L’essentiel à retenir

L’assemblée générale de Société Générale a approuvé le 27 mai 2026 une hausse de 45 % de la rémunération fixe du PDG Slawomir Krupa, portée de 1,65 à 2,4 millions d’euros par an. Le vote n’a recueilli que 73,17 % des suffrages, un score étroit qui traduit la fronde des minoritaires et des syndicats.
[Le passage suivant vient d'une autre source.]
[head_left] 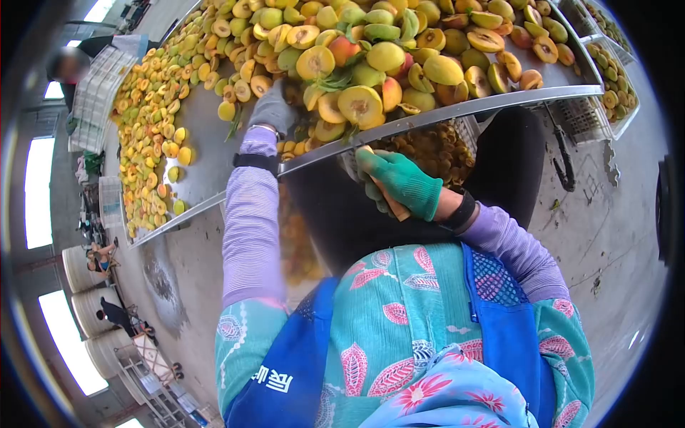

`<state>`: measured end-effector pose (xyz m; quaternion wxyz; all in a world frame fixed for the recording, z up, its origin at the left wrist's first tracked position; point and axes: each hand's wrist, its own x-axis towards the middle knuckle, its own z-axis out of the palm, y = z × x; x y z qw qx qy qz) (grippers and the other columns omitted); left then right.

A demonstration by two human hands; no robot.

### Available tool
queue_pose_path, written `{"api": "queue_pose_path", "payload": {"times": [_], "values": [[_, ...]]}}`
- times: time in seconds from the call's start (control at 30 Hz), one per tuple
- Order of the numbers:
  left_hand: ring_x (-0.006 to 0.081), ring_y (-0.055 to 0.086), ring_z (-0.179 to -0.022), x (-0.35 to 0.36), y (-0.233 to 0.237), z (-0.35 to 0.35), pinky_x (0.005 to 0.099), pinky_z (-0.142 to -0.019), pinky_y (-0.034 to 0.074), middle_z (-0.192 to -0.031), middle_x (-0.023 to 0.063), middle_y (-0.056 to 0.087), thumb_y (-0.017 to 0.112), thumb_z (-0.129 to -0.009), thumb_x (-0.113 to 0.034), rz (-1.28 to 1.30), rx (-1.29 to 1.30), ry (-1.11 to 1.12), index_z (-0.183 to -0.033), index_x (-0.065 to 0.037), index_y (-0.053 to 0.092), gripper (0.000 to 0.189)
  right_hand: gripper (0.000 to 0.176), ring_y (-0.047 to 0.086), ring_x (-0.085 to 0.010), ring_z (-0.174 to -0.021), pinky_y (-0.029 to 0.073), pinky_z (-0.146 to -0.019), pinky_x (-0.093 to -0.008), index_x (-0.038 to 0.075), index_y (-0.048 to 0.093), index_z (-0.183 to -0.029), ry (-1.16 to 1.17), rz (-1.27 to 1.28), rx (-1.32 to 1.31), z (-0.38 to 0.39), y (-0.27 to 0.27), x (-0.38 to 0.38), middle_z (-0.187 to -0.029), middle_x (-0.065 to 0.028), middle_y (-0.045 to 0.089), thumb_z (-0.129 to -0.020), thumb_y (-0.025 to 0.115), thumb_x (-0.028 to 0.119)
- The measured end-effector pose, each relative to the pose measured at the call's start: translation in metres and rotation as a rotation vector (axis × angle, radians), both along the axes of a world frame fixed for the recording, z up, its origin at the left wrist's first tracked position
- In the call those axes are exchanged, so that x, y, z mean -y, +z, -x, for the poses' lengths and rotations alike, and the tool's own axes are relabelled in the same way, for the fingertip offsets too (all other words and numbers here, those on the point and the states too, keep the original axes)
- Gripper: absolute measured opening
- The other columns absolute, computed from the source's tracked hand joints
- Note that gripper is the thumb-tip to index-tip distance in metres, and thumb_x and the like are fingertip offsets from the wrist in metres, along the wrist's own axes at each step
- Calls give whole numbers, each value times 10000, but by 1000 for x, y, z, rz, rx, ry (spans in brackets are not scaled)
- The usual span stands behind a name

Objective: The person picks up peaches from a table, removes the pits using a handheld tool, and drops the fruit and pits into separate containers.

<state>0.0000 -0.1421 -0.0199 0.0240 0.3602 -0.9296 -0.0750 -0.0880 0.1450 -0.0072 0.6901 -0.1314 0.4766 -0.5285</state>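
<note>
Halved and whole peaches (385, 57), yellow with some red and green, lie heaped on a metal table (207, 135). My left hand (272, 110), in a grey glove, is at the near edge of the heap, touching or just beside peach halves; its fingers are blurred and partly hidden. My right hand (407, 182), in a green glove, is closed around a tool with a light wooden handle (399, 210), just in front of the table's rim. The working end of that tool cannot be made out. Green leaves (339, 77) lie among the fruit.
Below the rim, between my legs, a crate holds more peach halves (435, 153). White crates (614, 89) of fruit stand at the right. A dark hook-shaped bar (564, 160) hangs by the table's right end. Other people (118, 317) are at the far left.
</note>
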Motion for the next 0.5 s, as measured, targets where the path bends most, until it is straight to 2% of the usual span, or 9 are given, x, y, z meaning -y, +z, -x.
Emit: {"api": "queue_pose_path", "payload": {"times": [0.07, 0.1, 0.17, 0.2, 0.3, 0.33, 0.43, 0.47, 0.5], "values": [[370, 638, -927, 19, -7, -3, 414, -833, 517, -1083, 204, 657, 642, -813, -138, 24, 105, -139, -1205, -41, 563, 412, 360, 471, -149, -472, 390, -411, -278, 87, 528, -935, -75, 90, -132, 0, -6, 8, -625, -27, 482, -963, 497, 445], [348, 650, -911, 8, 0, -6, 415, -827, 527, -1091, 190, 660, 639, -827, -133, -264, -123, 38, -1210, -48, 564, 400, 360, 468, -174, -470, 391, -421, -299, 80, 525, -969, -102, 135, -194, 0, -11, 13, -628, -42, 480, -957, 512, 440], [304, 673, -880, -26, 25, -27, 416, -815, 547, -1106, 163, 666, 632, -855, -122, -822, -574, 426, -1221, -60, 568, 376, 376, 543, -276, -552, 445, -512, -363, 46, 528, -1004, -163, 405, -729, 0, -25, 28, -664, -119, 543, -957, 503, 418], [241, 672, -812, -33, 28, -46, 402, -778, 569, -1083, 121, 666, 598, -912, -124, -830, -603, 228, -1249, -63, 544, 348, 386, 567, -321, -608, 460, -559, -391, 32, 529, -1014, -155, 451, -839, -4, -25, 34, -697, -157, 566, -956, 499, 412], [228, 660, -875, -77, 13, -42, 375, -828, 558, -1124, 141, 640, 540, -960, -121, -1342, -1229, 251, -1289, -37, 510, 341, 421, 611, -444, -809, 479, -705, -471, -5, 533, -1026, -107, 384, -889, -18, -6, 50, -828, -270, 619, -949, 487, 407], [236, 640, -987, -99, 4, -35, 362, -874, 540, -1196, 167, 599, 493, -992, -157, -900, -1113, 98, -1326, -21, 472, 361, 474, 607, -459, -897, 470, -756, -510, -21, 545, -1024, -81, 350, -809, -20, 7, 50, -918, -298, 629, -955, 463, 441], [172, 595, -1024, -139, 13, -21, 304, -870, 511, -1167, 125, 600, 512, -987, -151, -764, -1124, 43, -1323, -24, 483, 360, 500, 607, -458, -895, 473, -767, -499, -28, 555, -1036, -103, 223, -878, -15, -8, 47, -919, -291, 633, -954, 460, 457], [167, 588, -1028, -136, 11, -24, 311, -877, 510, -1166, 118, 594, 538, -975, -142, -583, -1017, -82, -1301, -15, 494, 353, 446, 615, -422, -894, 482, -748, -438, -7, 583, -1062, -101, 275, -971, -15, -25, 46, -918, -272, 630, -948, 519, 420], [161, 582, -1033, -132, 8, -26, 318, -884, 509, -1166, 111, 587, 563, -962, -132, -391, -930, -195, -1278, -6, 505, 346, 475, 614, -434, -896, 479, -760, -459, -16, 569, -1080, -111, 252, -943, -13, -20, 41, -924, -282, 631, -952, 494, 435]]}}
La rémunération totale potentielle peut désormais atteindre 7,2 millions d’euros, contre 5 millions versés en 2024.

 

Questions fréquentes

De combien augmente la rémunération de Slawomir Krupa, PDG de Société Générale ?

La rémunération fixe annuelle de Slawomir Krupa passe de 1,65 à 2,40 millions d’euros, soit une hausse de 45 %, à compter de l’exercice 2026. La rémunération totale potentielle (fixe + variable maximum à 140 % du fixe) peut atteindre 7,2 millions d’euros, contre environ 5 millions versés en 2024.

Quand le vote sur la rémunération du PDG de Société Générale a-t-il eu lieu ?

Le vote s’est tenu lors de l’assemblée générale du 27 mai 2026. La résolution a été adoptée avec 73,17 % des suffrages exprimés.

Pourquoi cette hausse de salaire est-elle contestée ?

Près de 27 % des actionnaires ont voté contre, un score significativement élevé pour une résolution validée par le conseil d’administration. La Tribune rapporte que les organisations syndicales sont « vent debout », estimant la hausse difficile à expliquer aux salariés dans un contexte de plans de productivité et de digitalisation des agences.

Comment se justifie le conseil d’administration de Société Générale ?

Le conseil invoque une « performance exceptionnelle du groupe depuis l’arrivée » de Slawomir Krupa en mai 2023, avec un plan de transformation drastique (cession de filiales, recentrage stratégique, montée en puissance d’Ayvens). Il met également en avant la nécessité d’un alignement compétitif avec les standards de rémunération des grandes banques européennes (BNP Paribas, Crédit Agricole, Deutsche Bank, UniCredit).